## Exercise directions
Skipping all pictures, set down the lines of the listing from the first through the one with "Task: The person".
────
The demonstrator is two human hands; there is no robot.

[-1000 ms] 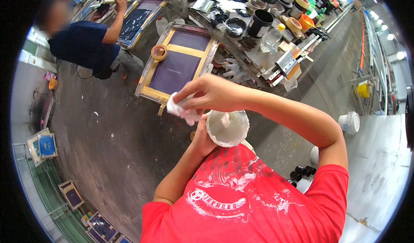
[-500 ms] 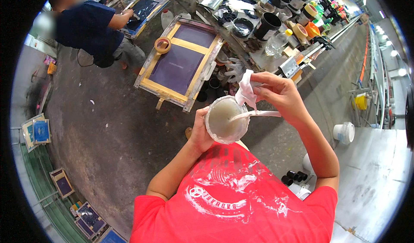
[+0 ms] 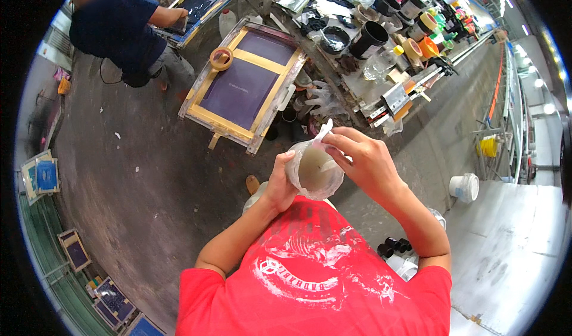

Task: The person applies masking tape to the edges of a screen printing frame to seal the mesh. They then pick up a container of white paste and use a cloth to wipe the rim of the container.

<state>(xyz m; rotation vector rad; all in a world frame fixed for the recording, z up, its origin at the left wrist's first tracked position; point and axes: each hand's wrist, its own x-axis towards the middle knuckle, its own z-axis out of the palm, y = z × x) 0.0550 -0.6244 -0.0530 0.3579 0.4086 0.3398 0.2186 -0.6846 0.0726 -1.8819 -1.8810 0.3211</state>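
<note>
My left hand (image 3: pixel 279 184) is wrapped round a translucent plastic cup (image 3: pixel 325 191) with a ragged, crusted rim, tilted so its inside shows. Greyish, cloudy residue or liquid coats the inside; which of the two I cannot tell. A white stirring stick (image 3: pixel 329 166) leans in the cup, its outer end hidden behind my right hand. At the cup's far right rim, my right hand (image 3: pixel 368 160) pinches a crumpled white cloth or tissue (image 3: pixel 323 133) between thumb and fingers. Part of the cloth pokes up above the rim.
Ahead lies a wooden-framed printing screen (image 3: pixel 241 91) with a tape roll (image 3: pixel 221 59) on it. A cluttered workbench (image 3: pixel 351 85) holds tubs, a clear bottle (image 3: pixel 381 63) and tools. Another person (image 3: pixel 122 35) works at far left. A white bucket (image 3: pixel 464 187) stands at right.
My right hand has come down and left, carrying the white cloth from above the cup to its rim. The stick's outer end is now covered. The other person's arm has shifted slightly.
</note>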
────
## Solution
The demonstrator is two human hands; there is no robot.

[-1000 ms] 
[-500 ms] 
[+0 ms] 

Task: The person applies masking tape to the edges of a screen printing frame to seal the mesh. They then pick up a container of white paste and use a cloth to wipe the rim of the container.

No more work is needed on this answer.